▶ Exercise requirements
Wherever a line in the records below contains "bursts", copy that line.

Data excerpts

>>

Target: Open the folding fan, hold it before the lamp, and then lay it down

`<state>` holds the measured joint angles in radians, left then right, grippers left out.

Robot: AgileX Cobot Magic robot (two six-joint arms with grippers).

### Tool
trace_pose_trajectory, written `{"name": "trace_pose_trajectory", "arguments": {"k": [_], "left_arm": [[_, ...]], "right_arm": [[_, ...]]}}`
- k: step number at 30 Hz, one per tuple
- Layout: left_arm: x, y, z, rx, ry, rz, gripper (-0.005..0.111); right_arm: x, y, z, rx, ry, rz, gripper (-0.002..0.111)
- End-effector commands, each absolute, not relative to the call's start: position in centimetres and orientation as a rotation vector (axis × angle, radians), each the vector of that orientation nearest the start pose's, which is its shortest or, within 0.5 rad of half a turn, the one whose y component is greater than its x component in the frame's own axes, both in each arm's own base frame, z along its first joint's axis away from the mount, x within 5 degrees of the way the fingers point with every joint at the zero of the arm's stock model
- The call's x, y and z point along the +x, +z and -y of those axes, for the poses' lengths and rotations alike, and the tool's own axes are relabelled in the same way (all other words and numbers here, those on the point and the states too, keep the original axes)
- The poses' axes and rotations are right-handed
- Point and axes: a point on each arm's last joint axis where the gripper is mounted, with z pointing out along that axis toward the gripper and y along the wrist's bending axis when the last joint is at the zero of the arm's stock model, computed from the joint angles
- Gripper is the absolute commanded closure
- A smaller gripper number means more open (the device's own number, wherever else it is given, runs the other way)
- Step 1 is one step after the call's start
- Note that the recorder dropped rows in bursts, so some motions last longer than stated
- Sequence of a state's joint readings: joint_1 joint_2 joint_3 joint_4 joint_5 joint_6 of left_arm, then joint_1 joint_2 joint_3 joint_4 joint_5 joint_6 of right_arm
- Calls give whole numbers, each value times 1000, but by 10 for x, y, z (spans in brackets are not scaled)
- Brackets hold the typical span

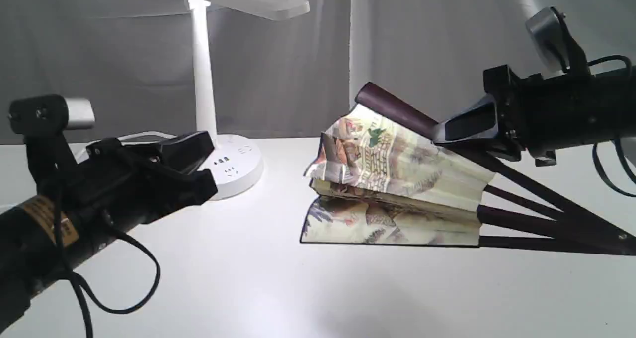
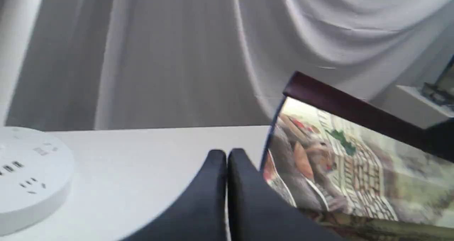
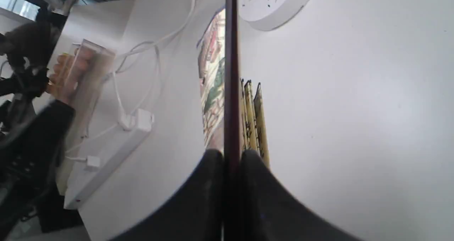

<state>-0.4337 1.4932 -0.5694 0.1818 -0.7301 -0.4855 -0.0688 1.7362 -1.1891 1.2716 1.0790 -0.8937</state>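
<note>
The folding fan (image 1: 397, 179) lies partly spread on the white table, its lower guard flat and its upper maroon guard (image 1: 397, 110) raised at a slant. My right gripper (image 1: 459, 126) is shut on that upper guard, which runs as a dark strip between the fingers (image 3: 230, 74). The painted pleats (image 2: 354, 163) also show in the left wrist view. My left gripper (image 1: 191, 166) hovers over the table to the left of the fan, shut and holding nothing (image 2: 227, 159). The lamp (image 1: 213, 79) stands lit behind, its round base (image 2: 25, 177) beside the left gripper.
Grey curtain hangs behind the table. A white power strip (image 3: 106, 156) with cords and a clear box held by a person's hand (image 3: 78, 71) lie past the table's far edge. Black cables (image 1: 114, 278) dangle from the left arm.
</note>
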Motion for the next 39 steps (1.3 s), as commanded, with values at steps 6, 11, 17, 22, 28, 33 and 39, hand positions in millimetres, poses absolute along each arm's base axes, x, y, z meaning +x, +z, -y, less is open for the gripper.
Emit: {"name": "trace_pose_trajectory", "arguments": {"k": [6, 11, 17, 22, 28, 33, 39], "left_arm": [[264, 201, 150, 235, -893, -1622, 106], [268, 177, 155, 77, -1063, -1710, 99], [272, 148, 156, -204, -1244, -1837, 75], [274, 136, 158, -271, -1337, -1803, 74], [275, 123, 157, -357, -1356, -1845, 72], [293, 120, 168, -492, -1504, -1830, 49], [317, 120, 181, -595, -1637, -1784, 41]], "right_arm": [[352, 270, -53, -157, 1291, -2234, 108], [354, 271, -52, -131, 1283, -2222, 108], [357, 276, -52, -84, 1316, -2161, 108], [359, 279, -53, -71, 1337, -2123, 108], [359, 280, -53, -70, 1341, -2108, 108], [361, 277, -53, -53, 1356, -2105, 108], [362, 276, -53, -50, 1363, -2100, 108]]}}
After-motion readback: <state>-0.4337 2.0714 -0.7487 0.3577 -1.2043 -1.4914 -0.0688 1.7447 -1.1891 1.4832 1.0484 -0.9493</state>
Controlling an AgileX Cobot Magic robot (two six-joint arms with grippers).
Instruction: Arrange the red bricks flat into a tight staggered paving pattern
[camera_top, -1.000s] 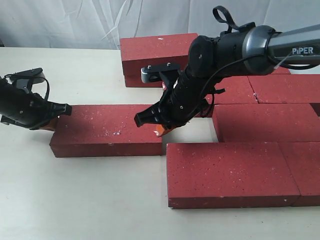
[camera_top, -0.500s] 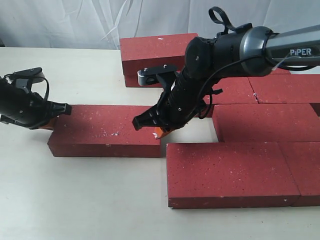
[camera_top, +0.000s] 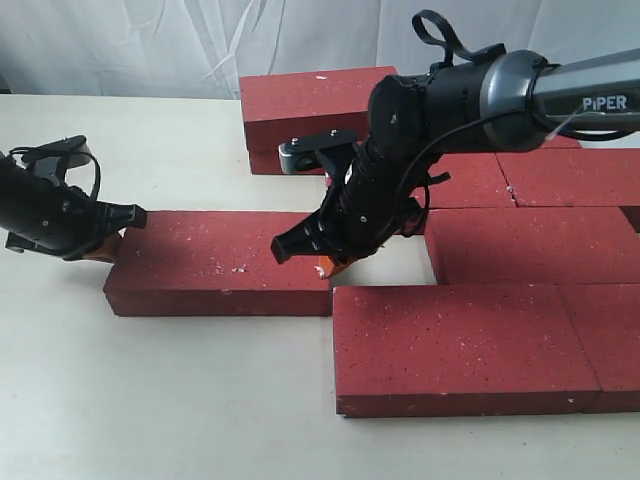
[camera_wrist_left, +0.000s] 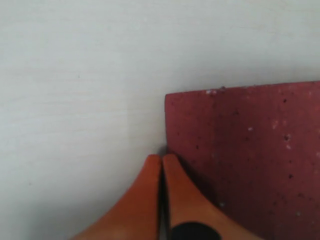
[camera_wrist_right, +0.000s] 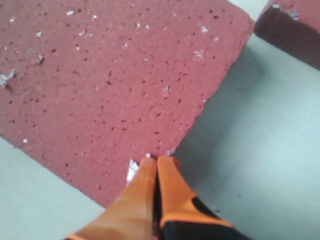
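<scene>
A loose red brick (camera_top: 215, 262) lies flat on the table, left of the paved group. My left gripper (camera_top: 105, 245) is shut, and its orange tips (camera_wrist_left: 161, 157) touch the brick's (camera_wrist_left: 250, 160) left end at table level. My right gripper (camera_top: 325, 265) is shut too, with its tips (camera_wrist_right: 157, 159) against the right end of the same brick (camera_wrist_right: 115, 75). Several other red bricks lie flat on the right: a front row (camera_top: 450, 345), a middle row (camera_top: 530, 245) and a back row (camera_top: 470, 180).
A stack of two bricks (camera_top: 310, 100) stands at the back, behind the right arm. A strip of bare table (camera_top: 395, 262) separates the loose brick from the middle-row brick. A white curtain hangs behind the table. The light tabletop (camera_top: 150, 400) extends to the front left.
The loose brick first slid slightly left, then right, and its right end now meets the front row's corner. Both shut grippers moved with it.
</scene>
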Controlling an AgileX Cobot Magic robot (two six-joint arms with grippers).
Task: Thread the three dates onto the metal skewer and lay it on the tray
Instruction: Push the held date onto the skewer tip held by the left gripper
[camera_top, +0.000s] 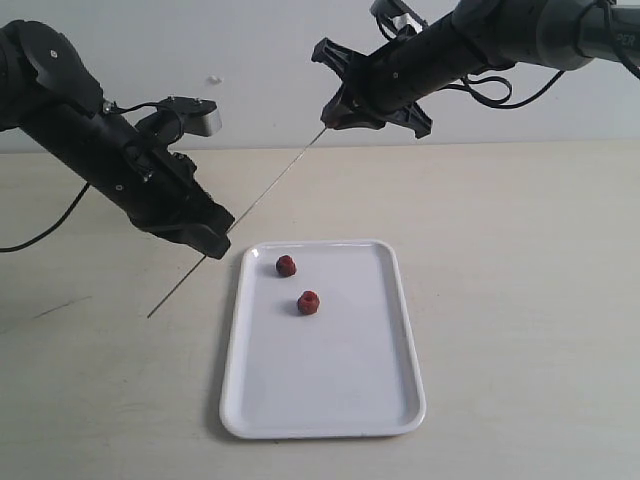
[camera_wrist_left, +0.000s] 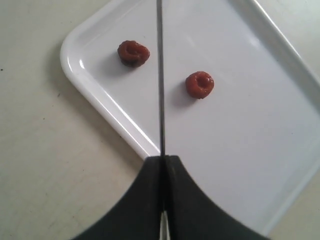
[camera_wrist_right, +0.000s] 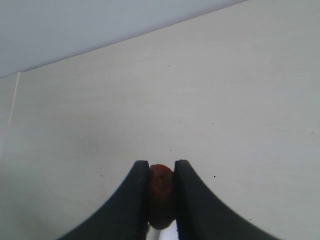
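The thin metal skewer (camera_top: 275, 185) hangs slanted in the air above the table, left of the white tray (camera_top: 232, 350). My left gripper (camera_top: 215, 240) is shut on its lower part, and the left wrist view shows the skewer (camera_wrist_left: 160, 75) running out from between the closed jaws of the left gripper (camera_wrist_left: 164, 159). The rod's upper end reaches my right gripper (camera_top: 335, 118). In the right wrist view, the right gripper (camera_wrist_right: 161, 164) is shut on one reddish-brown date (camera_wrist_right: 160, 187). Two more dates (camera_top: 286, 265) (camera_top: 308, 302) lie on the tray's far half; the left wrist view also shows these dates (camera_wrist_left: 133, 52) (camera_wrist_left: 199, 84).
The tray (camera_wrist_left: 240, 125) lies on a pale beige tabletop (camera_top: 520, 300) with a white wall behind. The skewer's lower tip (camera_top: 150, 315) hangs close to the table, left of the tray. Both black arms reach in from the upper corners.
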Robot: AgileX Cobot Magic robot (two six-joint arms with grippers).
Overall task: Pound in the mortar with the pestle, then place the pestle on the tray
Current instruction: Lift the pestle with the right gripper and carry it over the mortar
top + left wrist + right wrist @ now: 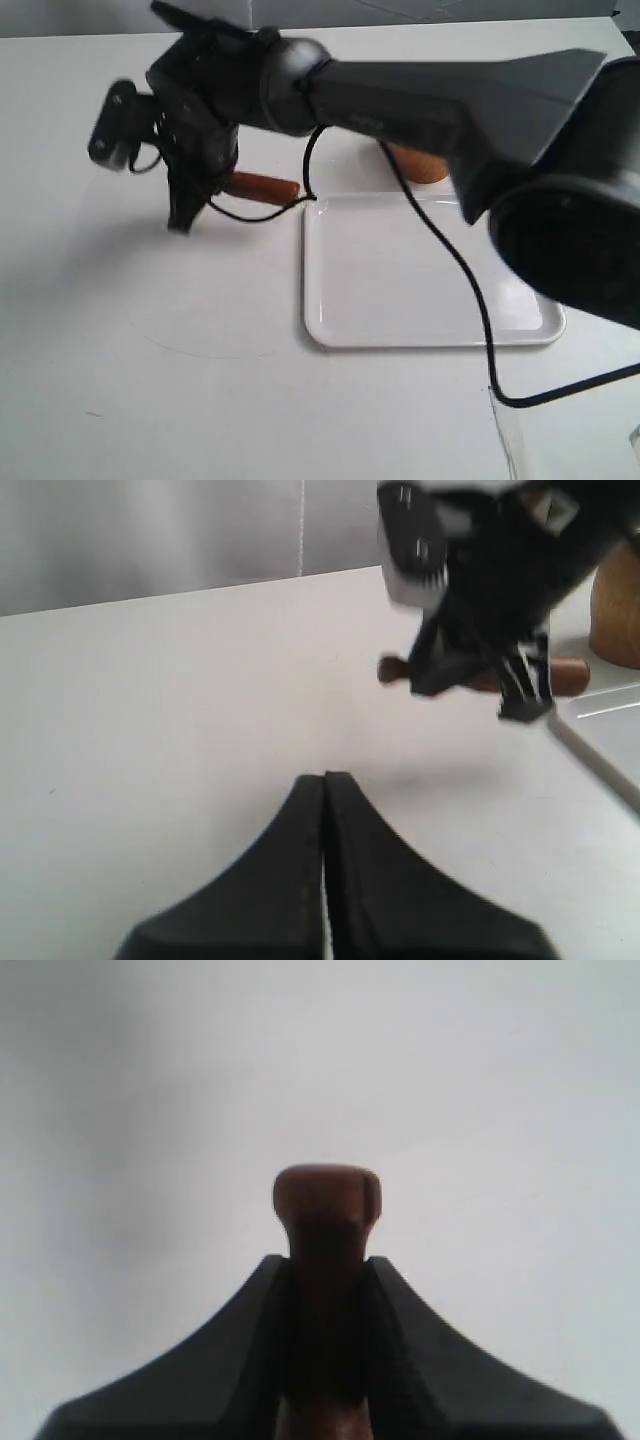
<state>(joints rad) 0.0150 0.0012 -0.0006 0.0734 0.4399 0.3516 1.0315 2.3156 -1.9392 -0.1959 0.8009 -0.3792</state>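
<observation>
My right arm reaches across to the left, and its gripper (192,198) is shut on the dark reddish-brown pestle (264,187), which it holds about level just left of the tray. In the right wrist view the pestle's knob (325,1195) sticks out past the fingertips of that gripper (326,1265). The left wrist view shows the pestle (568,675) crossways in the right gripper (478,683). The light brown mortar (420,165) stands behind the white tray (430,300), mostly hidden by the arm. My left gripper (324,778) is shut on nothing, above bare table.
A black cable (455,260) hangs from the right arm across the tray and off its front right corner. The mortar (615,605) and a tray corner (600,735) sit at the edge of the left wrist view. The tabletop is white.
</observation>
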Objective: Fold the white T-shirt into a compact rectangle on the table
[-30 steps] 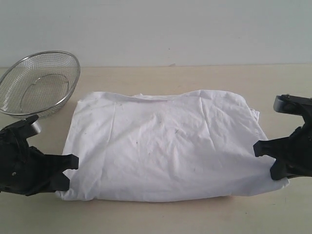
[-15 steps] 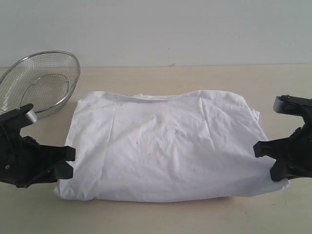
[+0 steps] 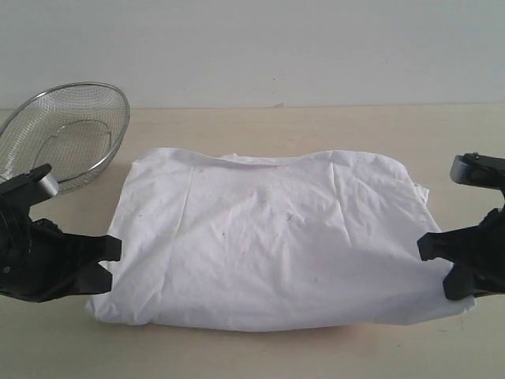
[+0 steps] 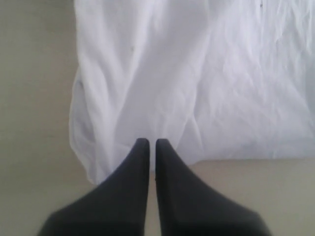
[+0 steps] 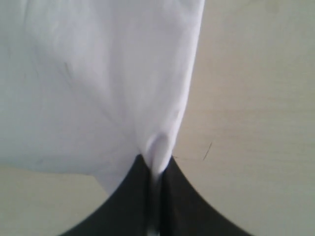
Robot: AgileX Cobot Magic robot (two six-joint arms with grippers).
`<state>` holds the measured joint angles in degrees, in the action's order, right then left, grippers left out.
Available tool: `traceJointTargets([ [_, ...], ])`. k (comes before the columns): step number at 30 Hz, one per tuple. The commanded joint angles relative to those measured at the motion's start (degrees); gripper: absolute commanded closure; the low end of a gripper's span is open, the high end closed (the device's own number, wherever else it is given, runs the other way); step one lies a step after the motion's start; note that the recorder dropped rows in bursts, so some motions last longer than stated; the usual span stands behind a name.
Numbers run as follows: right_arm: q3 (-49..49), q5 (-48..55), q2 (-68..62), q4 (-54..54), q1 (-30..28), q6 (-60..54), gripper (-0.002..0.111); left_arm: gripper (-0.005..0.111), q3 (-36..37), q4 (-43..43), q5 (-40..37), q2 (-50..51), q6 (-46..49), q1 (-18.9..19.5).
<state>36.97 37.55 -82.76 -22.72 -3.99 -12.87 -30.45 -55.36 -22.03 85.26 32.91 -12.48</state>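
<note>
Right gripper: black tapered fingers pressed together, pinching a bunched nub of the white T-shirt at its edge. The thin, soft cloth puckers right at the tips.

Left gripper: fingers all but touching, only a hairline slit, clamped on the shirt's opposite edge near the corner. Creases fan out from the tips.

Between the two sets of jaws the shirt lies as a wrinkled, roughly rectangular slab, plain white side up, a few dark specks, rounded folded edges.

Under it is the table, pale beige wood grain, matte.

Beyond the left jaws, near the cloth's far corner, is a round wire-mesh bowl, shiny steel, tilted.
</note>
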Motion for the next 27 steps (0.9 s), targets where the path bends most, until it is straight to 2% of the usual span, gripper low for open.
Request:
traceJointTargets([
  [1,-0.97,0.32,0.97,1.00,-0.03,-0.04,0.108,0.102,1.60,0.31,-0.77,-1.53,-0.55,-0.18],
  [15,-0.97,-0.93,0.97,1.03,-0.03,0.20,0.108,0.102,2.26,0.31,-1.97,-10.10,-1.17,-0.18],
  [20,-0.97,-1.73,0.97,0.50,-0.03,0.31,0.108,0.102,-1.35,-1.10,-5.07,-10.53,-1.17,-0.18],
  [23,-0.97,-1.96,0.97,0.02,-0.03,0.31,0.108,0.102,-4.36,-1.35,-3.04,-8.80,-0.74,-0.18],
  [27,-0.97,-2.21,0.97,-0.08,-0.03,0.31,0.108,0.102,-9.40,-1.35,-5.09,-4.46,0.24,-0.28],
])
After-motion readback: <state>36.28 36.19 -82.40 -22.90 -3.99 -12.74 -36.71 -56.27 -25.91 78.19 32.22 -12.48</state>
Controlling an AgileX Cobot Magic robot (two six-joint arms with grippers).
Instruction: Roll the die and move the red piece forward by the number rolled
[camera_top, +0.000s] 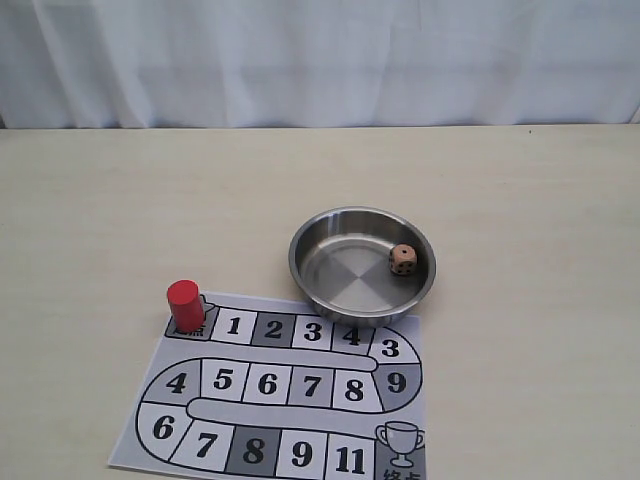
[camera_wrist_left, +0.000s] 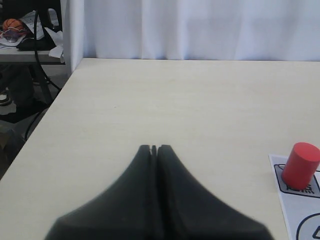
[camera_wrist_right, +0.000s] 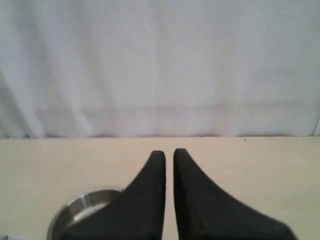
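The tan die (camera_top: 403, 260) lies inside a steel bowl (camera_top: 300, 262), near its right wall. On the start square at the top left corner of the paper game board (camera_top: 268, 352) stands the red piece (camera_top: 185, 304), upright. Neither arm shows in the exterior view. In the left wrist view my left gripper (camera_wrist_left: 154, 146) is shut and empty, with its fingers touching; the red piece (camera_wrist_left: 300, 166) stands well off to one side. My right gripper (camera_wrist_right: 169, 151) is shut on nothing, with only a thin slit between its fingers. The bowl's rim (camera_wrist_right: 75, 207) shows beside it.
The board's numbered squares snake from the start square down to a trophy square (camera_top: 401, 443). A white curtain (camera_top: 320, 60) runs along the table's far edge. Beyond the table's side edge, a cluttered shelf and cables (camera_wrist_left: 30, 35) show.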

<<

▶ Written solution
- Note that the recorder dropped rows in bursts, so some motions last longer than stated
Available tool: `traceJointTargets([ [_, ...], ])`. k (comes before the columns): step number at 30 Hz, one per tuple. The commanded joint angles relative to those measured at the motion's start (degrees); gripper: absolute commanded closure; the low end of a gripper's span is open, the high end closed (the device's own number, wherever else it is given, runs the other way); step one lies a step after the motion's start; note that the recorder dropped rows in bursts, so some motions last longer than stated; the usual span stands behind a name.

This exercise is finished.